Starting Out in Methods and Statistics for Psychology by Victoria Bourne (Oxford University Press; Pb £26.99) Reviewed by Mark Andrews

21 February 2018

Worldwide, research methods and statistics together constitute a major component of a typical psychology undergraduate degree. This is certainly the case in the UK, where the British Psychological Society requirements entail that more or less one third of the content on its accredited undergraduate degrees is devoted to research methods and statistics. It is well documented, however, that students often perceive these subjects as difficult, unstimulating or even possibly unrelated to what they believe to be the real subject matter of psychology. Teaching research methods therefore presents a major pedagogical challenge for many, if not all, psychology departments.

The recently published Starting out in Methods and Statistics for Psychology by Victoria Bourne seems well prepared for this teaching challenge. It does everything possible to make research methods and statistics accessible, engaging and relevant.

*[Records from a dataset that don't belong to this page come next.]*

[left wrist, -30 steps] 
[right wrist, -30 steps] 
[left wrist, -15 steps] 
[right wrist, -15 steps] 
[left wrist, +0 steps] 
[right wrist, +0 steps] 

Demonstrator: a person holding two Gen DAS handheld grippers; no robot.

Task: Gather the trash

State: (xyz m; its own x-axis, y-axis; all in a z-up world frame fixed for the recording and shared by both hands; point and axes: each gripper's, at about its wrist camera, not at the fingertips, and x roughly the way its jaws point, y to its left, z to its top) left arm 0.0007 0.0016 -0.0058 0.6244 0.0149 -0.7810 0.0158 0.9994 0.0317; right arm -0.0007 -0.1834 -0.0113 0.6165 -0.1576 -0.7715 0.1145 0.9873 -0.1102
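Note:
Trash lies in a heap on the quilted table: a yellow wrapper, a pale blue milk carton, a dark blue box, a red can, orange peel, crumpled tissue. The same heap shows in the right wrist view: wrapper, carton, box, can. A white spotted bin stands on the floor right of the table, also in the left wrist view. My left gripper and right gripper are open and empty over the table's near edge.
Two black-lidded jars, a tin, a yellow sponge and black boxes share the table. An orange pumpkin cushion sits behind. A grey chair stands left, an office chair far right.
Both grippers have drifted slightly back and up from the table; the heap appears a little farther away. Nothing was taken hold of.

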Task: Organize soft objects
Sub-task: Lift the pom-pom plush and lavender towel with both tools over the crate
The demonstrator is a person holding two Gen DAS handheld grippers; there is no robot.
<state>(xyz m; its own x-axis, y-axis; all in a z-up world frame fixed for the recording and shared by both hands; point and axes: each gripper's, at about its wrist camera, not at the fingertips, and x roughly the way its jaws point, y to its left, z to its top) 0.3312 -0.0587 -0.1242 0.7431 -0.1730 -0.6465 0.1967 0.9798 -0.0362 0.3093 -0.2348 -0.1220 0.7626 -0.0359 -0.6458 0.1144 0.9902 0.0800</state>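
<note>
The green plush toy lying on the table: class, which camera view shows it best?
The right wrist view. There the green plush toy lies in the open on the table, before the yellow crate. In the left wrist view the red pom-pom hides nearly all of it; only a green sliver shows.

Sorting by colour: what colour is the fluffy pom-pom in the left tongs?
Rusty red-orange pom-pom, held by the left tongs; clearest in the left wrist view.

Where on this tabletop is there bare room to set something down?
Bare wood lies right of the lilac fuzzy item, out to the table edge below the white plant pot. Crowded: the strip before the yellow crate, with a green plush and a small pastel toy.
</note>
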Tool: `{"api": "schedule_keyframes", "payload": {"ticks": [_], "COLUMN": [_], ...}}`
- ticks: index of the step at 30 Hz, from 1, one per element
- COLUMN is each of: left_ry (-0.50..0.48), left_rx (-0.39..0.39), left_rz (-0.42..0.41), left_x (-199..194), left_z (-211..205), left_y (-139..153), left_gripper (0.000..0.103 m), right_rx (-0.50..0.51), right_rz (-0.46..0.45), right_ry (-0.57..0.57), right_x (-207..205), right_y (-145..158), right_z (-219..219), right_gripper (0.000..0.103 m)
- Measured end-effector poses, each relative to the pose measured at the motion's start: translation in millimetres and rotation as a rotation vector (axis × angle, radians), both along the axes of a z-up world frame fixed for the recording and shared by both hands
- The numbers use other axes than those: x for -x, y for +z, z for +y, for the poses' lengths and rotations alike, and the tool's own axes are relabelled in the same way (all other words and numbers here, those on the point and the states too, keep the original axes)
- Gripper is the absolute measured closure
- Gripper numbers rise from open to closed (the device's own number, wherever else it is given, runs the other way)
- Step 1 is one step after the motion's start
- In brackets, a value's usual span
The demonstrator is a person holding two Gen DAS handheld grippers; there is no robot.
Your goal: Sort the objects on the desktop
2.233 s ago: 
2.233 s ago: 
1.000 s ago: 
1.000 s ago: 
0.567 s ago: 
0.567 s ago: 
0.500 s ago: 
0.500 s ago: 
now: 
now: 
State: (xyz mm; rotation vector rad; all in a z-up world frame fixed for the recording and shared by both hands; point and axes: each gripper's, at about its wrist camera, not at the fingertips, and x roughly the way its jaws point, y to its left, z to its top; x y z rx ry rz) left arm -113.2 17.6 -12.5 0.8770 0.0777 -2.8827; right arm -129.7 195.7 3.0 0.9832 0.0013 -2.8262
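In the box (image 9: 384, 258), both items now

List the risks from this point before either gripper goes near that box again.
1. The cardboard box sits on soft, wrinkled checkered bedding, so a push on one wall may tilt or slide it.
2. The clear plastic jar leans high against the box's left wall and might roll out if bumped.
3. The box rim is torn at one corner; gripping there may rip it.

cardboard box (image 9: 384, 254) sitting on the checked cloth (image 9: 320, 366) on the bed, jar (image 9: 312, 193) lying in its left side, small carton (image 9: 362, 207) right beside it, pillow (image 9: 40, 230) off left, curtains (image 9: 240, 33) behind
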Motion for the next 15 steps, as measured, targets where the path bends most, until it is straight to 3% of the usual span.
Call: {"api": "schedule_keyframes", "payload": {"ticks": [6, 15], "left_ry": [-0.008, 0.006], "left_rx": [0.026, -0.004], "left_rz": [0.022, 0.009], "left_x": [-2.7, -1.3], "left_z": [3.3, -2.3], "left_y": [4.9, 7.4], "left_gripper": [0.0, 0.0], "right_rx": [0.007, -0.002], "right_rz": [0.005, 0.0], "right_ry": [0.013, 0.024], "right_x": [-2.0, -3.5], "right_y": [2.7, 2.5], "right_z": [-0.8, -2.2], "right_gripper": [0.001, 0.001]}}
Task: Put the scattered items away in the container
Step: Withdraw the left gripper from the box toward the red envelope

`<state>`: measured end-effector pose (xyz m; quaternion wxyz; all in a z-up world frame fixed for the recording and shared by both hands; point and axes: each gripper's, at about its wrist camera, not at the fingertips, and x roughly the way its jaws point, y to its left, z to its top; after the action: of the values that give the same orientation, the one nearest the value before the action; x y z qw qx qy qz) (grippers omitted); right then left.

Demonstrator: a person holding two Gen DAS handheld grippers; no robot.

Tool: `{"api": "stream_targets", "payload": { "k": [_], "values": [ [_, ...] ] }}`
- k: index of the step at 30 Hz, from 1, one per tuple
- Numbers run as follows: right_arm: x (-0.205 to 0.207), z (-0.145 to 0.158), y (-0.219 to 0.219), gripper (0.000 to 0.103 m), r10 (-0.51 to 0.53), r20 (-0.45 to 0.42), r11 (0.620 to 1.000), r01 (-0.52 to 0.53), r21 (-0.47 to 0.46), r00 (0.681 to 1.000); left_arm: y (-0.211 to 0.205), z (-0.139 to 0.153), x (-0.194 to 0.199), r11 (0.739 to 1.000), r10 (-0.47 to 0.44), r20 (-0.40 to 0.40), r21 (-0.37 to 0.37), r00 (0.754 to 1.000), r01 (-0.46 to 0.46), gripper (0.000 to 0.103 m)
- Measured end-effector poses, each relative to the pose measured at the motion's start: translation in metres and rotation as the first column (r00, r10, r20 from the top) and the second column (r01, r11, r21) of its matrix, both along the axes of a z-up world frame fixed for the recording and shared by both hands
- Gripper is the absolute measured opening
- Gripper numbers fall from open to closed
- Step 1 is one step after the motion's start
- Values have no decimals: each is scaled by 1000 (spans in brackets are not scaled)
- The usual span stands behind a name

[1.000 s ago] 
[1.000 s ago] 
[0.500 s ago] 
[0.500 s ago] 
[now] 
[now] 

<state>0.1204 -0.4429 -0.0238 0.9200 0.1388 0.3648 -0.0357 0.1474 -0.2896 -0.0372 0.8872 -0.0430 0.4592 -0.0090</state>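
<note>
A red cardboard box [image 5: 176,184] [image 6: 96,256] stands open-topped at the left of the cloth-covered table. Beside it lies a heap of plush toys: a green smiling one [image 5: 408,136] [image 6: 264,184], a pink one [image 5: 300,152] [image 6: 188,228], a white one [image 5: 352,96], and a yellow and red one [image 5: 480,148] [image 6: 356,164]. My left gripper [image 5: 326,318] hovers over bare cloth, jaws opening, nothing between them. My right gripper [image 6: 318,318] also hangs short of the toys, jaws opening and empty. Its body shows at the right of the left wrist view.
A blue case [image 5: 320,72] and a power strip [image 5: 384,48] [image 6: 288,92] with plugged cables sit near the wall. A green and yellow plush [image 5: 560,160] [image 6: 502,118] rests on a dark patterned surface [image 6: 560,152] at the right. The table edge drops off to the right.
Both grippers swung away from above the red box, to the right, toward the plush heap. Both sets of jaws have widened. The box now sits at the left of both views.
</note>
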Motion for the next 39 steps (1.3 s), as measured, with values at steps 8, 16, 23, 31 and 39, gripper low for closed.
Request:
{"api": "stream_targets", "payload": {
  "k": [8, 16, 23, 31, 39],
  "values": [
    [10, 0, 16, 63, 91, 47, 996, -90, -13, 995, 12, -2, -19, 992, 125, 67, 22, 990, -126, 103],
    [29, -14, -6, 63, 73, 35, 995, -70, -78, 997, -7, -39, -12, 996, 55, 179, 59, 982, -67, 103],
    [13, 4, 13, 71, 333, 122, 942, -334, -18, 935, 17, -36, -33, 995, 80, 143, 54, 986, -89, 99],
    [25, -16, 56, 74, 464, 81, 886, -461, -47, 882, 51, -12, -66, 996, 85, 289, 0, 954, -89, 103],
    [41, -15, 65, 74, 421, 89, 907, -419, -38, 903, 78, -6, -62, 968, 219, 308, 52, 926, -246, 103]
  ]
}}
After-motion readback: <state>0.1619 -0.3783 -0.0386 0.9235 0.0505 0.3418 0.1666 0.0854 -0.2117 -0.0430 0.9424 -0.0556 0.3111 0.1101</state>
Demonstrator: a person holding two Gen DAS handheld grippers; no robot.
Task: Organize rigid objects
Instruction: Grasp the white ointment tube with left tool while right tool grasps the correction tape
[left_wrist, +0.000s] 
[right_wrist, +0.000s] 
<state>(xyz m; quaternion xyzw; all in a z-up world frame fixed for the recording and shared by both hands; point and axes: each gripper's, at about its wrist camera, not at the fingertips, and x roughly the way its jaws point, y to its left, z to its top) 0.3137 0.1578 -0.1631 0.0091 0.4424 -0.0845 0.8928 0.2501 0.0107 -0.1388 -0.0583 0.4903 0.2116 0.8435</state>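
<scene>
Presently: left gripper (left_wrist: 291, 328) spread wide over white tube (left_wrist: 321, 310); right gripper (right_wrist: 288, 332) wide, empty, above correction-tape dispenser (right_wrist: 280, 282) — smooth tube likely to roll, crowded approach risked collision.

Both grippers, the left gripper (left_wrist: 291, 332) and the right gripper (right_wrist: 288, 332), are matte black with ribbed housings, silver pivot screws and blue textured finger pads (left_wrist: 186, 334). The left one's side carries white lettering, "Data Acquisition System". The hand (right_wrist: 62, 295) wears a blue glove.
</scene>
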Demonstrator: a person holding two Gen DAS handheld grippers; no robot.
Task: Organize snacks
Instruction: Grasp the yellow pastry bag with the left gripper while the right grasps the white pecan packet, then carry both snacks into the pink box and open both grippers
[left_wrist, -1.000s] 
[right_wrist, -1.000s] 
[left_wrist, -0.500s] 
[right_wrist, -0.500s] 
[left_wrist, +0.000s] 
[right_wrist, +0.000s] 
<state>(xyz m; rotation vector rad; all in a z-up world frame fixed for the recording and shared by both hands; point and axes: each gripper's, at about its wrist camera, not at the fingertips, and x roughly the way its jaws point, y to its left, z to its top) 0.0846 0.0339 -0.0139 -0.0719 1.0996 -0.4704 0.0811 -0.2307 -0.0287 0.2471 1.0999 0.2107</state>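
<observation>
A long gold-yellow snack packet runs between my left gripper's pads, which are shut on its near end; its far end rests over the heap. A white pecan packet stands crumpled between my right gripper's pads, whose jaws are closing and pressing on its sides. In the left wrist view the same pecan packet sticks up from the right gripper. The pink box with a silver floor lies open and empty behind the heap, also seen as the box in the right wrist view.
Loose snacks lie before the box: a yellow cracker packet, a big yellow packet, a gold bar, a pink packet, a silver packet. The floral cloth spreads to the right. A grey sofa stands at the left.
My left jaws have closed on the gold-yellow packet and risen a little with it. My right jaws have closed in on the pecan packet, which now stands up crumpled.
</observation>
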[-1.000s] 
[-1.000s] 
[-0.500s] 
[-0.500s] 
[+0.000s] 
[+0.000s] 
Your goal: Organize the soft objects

It is written with genuine enthusiasm for research, and with a clear writing style that presents the material in as straightforward a manner as possible. Although it is not a long or dense book, it is surprisingly comprehensive and covers all the major foundational issues related to research, including study design, ethics, literature reviewing, report writing, introductory statistics, and even many more intermediate-level statistical methods. In a sense, all the core concepts and skills that we expect our undergraduate students to learn from their many years of research methods and statistics training are contained in this one accessible and friendly book. That’s no mean feat.

On the other hand, can accessibility be obtained without paying the price of precision? Throughout the book, statistical concepts are sometimes presented in a manner that, while intuitive and accessible, is ultimately incorrect. For example, we’re told that a t-statistic is a ratio of between group variance to within-group variance, that Pearson’s correlation coefficient is the ratio of the covariance between variables to variance within variables, that parametric statistical tests require approximately normally distributed data, homogeneity of variance, and independent observations, that the p-value is the probability of making a Type I error, that a 95 per cent confidence interval means that we can be 95 per cent confident that the population mean is within its upper and lower limits. All of these statements are technically incorrect. Some may argue that these are harmless inexactitudes and that it is just pedantic to quibble over precise definitions. Moreover, if being accessible to students comes at the price of being formally incorrect, isn’t that a price worth paying? These are debatable points. Personally, I’m not sure that being imprecise is ever harmless. In any case, I’ll cling to the belief that research methods and statistics don’t actually have to choose between being accessible and being precise, and that it is possible to be both.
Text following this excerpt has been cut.